Tonika Ingram is the coordinator for the Mississippi Outreach Scholastic Talentconference and has served as the adviser for the Black Student Union for the past two years. She said that Hudson has uniquely positioned herself for success.
“Sometimes it’s easy to get caught up in doing all of the things, but I think Arielle really is passionate about everything that she chooses to spend her time doing, which then results in her doing really exceptional work,” Ingram said.
Ingram said that Hudson receiving the Rhodes Scholarship was important for representation, but it was even more important because she did it at Ole Miss.
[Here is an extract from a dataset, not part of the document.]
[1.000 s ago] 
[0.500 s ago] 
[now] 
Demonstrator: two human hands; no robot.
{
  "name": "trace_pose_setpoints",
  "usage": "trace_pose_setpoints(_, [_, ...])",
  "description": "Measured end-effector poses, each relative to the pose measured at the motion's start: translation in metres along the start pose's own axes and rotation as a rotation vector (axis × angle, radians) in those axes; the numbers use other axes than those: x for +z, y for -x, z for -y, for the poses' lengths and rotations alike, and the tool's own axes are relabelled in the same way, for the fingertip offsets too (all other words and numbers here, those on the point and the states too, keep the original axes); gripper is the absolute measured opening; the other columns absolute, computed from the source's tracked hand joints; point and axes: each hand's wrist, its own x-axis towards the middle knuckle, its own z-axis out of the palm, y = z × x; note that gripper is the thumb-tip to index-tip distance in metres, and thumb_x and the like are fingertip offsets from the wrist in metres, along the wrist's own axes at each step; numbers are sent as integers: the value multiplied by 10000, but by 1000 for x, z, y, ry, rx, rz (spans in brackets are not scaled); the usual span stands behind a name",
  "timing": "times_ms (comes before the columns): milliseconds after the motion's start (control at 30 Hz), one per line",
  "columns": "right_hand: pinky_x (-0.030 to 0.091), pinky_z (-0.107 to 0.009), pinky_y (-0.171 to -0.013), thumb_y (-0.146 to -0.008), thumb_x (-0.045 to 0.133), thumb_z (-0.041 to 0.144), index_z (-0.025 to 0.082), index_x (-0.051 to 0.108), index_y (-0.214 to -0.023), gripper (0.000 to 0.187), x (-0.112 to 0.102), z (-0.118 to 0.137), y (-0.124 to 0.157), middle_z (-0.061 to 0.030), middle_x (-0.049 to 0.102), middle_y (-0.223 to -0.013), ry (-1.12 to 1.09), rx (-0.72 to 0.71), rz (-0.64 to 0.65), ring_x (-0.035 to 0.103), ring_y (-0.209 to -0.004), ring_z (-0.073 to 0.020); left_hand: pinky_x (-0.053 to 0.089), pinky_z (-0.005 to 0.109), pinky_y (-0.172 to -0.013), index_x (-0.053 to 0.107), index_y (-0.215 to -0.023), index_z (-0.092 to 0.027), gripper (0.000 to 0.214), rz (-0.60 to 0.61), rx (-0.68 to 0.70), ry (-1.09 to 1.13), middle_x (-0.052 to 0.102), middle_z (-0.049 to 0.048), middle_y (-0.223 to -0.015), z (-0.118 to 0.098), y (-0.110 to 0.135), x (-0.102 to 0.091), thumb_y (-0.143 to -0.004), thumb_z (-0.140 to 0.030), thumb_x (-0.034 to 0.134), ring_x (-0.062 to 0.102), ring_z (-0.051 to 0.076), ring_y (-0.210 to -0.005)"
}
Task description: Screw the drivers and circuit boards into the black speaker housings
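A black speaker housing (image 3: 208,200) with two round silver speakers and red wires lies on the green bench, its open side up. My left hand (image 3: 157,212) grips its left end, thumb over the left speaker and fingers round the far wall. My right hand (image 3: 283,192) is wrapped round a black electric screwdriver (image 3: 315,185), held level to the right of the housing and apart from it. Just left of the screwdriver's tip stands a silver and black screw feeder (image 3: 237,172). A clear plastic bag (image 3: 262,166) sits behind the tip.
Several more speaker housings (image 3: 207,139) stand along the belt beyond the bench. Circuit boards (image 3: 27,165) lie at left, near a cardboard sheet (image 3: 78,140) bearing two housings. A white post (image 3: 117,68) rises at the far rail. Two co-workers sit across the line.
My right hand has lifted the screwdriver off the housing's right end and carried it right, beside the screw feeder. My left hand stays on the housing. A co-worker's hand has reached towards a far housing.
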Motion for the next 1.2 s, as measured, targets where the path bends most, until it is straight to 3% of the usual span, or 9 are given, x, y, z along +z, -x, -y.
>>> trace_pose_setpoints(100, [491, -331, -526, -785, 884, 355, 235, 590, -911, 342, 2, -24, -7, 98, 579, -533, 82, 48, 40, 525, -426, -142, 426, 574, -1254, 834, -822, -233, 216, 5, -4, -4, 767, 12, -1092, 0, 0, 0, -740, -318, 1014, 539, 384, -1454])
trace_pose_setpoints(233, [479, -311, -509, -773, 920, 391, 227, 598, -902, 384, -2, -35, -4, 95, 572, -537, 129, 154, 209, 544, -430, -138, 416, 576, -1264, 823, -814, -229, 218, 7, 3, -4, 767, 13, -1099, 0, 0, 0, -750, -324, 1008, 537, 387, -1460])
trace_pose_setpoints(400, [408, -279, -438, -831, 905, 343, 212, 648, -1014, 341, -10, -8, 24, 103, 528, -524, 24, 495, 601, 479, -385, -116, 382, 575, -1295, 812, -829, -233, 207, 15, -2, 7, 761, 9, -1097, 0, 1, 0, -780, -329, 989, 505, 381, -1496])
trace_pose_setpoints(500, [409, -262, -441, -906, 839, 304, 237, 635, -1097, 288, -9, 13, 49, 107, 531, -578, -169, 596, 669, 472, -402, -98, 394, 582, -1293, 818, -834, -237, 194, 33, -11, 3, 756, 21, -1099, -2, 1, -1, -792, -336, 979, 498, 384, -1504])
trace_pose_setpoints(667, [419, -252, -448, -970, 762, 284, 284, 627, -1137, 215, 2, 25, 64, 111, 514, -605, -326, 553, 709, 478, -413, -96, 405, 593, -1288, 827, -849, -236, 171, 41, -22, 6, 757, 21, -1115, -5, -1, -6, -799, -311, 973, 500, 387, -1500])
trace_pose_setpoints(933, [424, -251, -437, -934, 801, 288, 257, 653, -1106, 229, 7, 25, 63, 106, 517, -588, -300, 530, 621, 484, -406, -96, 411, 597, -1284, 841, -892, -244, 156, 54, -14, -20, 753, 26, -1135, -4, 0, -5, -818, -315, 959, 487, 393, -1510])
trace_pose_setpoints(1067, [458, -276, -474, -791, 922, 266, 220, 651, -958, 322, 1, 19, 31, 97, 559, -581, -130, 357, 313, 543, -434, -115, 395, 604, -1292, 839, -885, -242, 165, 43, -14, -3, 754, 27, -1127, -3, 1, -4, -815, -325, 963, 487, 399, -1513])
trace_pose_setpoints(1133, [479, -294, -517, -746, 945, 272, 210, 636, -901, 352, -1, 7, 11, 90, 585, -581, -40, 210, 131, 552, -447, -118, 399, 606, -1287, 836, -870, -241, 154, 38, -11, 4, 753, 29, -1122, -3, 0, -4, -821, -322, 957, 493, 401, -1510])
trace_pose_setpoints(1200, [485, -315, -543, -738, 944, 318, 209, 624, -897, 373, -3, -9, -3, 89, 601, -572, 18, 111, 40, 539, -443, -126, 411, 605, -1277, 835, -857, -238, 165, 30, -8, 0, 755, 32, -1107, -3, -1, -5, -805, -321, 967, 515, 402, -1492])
“I think it’s even more unique to be at an institution like the University of Mississippi and to see students really fight beyond some of the barriers that they experience in the classroom, outside of the classroom, in the city and be able to accomplish something as great as being a Rhodes Scholar,” Ingram said. “She’s a phenomenal student and scholar outside of those identities, but it makes it even more rewarding for students to see her in this space.”
Tim Dolan, director of the Office of National Scholarship Advisement, helped both Hudson and Brisack apply for the Rhodes Scholarship.
“It’s rewarding. The Rhodes Scholarship tends to be dominated by Ivy League schools,” Dolan said. “Half of the grantees this year went to students that are at Ivy League Schools so I think it’s affirming that Jaz and Arielle, who would be competitive at other schools, choose to come to the University of Mississippi and it testifies to how strong the faculty and staff and programs are here.”
Dolan said that seeing students like Brisack and Hudson succeed helps the university recruit more students.
“We are committed, as the flagship University of Mississippi, to serving residents of the state and so it makes me happy to see that women and underserved students apply and are competitive and successful for these sorts of scholarships,” Dolan said.
Hudson said that she first learned about the scholarship while in high school at MSMS because the first African American woman from Mississippi to receive the award was also a graduate of the school. She was encouraged to apply for the scholarship after seeing her friends at the university, including Brisack, apply for the honor.
“(Seeing them) I guess kind of set in the reality that this was something that I could actually apply for and that I actually qualified to apply for, but actually receiving it; that was pretty shocking, and I think it still is,” Hudson said.
Ingram said that the Rhodes Scholarship is a testament to Hudson’s hard work, and she’s excited to see the work that Hudson will do in the future after her time at Oxford is complete.
“Rhodes Scholarship isn’t something that you just get, and then it’s over,” Ingram said. “This is really where her work is going to begin.”